* _INSTRUCTIONS FOR THE TASK_: Given the records below, pull every line with the word "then" into the answer.

* _Source data_:
==================================================
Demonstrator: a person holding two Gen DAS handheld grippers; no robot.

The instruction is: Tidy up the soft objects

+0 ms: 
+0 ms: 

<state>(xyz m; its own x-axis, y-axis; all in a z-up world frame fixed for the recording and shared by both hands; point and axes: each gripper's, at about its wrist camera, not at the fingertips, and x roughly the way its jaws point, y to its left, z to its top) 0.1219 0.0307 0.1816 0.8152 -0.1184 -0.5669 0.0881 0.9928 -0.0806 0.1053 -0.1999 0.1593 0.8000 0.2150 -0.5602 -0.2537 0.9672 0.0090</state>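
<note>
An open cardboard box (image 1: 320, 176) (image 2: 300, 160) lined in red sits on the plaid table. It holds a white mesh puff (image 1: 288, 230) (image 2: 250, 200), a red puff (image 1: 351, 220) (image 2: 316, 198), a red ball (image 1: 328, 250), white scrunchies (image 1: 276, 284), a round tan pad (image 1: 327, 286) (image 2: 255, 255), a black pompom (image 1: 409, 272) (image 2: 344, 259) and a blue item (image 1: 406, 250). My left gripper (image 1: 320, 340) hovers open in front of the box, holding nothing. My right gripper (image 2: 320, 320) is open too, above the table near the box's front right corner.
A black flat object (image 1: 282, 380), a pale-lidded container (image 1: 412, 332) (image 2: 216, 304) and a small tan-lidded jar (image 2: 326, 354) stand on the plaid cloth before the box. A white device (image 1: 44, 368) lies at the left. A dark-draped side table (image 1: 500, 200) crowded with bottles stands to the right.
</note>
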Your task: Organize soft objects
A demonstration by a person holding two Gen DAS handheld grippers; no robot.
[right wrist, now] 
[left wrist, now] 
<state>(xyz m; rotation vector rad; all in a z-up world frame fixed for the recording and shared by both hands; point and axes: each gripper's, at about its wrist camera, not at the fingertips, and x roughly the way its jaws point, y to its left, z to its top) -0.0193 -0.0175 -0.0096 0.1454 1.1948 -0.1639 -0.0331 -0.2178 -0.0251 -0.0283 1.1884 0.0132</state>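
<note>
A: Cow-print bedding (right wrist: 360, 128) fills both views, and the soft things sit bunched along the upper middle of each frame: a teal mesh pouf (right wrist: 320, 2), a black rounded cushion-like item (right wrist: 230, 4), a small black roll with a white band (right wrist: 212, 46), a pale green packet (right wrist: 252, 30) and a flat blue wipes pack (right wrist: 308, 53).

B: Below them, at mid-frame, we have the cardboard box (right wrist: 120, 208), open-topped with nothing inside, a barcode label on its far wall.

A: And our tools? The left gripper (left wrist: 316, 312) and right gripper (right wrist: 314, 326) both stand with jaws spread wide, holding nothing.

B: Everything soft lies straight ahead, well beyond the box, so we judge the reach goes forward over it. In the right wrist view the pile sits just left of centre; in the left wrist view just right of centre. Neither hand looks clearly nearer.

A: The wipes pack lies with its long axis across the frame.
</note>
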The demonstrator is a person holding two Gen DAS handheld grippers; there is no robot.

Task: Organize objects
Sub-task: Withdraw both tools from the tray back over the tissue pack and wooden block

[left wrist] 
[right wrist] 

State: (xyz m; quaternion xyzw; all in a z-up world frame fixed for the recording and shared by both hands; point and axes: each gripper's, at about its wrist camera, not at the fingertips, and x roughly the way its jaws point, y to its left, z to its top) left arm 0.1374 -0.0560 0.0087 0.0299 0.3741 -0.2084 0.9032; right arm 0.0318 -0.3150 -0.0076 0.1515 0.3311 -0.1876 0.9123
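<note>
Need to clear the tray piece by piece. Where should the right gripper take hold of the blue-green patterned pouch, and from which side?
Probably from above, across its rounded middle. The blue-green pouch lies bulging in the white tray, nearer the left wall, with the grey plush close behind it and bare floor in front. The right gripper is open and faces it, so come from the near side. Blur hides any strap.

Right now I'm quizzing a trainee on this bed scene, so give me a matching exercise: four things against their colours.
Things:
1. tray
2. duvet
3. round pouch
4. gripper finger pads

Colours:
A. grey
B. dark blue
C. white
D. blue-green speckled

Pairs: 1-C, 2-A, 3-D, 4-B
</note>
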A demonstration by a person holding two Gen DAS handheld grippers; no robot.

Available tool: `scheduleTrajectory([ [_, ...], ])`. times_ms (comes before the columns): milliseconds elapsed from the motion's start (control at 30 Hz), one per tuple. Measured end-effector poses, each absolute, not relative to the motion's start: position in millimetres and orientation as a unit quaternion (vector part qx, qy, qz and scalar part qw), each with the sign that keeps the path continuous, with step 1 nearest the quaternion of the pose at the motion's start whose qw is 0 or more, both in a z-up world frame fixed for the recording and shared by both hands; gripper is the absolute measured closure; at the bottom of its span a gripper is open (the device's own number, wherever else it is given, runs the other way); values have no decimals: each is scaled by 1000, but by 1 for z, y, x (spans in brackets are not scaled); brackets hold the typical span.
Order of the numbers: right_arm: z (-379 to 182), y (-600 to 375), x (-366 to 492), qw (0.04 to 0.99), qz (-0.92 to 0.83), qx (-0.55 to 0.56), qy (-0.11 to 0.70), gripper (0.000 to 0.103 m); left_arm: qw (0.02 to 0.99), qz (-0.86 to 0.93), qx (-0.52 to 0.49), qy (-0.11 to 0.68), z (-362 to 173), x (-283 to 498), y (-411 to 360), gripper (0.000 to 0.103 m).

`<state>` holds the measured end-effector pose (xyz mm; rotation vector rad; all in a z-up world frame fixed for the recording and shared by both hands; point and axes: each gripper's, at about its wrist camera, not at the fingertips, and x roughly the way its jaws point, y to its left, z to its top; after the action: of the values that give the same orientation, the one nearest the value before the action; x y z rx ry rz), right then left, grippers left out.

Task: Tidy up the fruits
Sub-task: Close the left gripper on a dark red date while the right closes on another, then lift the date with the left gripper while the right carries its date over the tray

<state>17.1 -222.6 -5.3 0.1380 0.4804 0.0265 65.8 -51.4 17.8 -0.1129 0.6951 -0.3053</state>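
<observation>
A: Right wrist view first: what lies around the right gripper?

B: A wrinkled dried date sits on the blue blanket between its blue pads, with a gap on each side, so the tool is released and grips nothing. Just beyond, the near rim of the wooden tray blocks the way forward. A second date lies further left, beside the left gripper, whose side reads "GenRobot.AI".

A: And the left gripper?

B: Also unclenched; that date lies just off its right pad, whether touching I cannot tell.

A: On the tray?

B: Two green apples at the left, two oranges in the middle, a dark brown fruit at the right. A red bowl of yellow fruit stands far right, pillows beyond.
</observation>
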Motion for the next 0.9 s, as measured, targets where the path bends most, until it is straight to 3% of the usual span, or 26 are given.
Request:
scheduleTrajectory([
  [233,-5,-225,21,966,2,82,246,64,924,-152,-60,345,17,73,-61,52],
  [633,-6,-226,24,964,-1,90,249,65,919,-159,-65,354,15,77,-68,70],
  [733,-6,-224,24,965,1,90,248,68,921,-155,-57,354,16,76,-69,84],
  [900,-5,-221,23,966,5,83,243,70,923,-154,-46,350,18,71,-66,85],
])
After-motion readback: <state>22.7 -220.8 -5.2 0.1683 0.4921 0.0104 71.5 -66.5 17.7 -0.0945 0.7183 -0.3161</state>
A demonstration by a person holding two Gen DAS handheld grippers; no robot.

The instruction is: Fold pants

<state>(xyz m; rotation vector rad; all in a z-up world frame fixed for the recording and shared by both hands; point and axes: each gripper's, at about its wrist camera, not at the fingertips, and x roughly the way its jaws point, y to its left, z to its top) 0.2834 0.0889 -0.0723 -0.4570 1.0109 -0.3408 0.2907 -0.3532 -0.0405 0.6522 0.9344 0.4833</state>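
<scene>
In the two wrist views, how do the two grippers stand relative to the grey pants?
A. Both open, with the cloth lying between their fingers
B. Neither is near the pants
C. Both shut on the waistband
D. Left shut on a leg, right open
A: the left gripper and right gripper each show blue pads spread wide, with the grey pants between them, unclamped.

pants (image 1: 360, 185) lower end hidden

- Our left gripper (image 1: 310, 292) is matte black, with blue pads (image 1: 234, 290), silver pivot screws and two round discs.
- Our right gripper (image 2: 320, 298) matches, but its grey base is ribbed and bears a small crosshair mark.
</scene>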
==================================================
* _RESPONSE FOR THIS EXERCISE_:
`<state>` holds the measured end-effector pose (xyz mm; rotation vector rad; all in a z-up world frame fixed for the recording and shared by both hands; point and axes: each gripper's, at about its wrist camera, not at the fingertips, and x roughly the way its jaws point, y to its left, z to its top; after the action: of the values that give the same orientation, the one nearest the value before the action; x y z rx ry rz), right then left, grippers left out.
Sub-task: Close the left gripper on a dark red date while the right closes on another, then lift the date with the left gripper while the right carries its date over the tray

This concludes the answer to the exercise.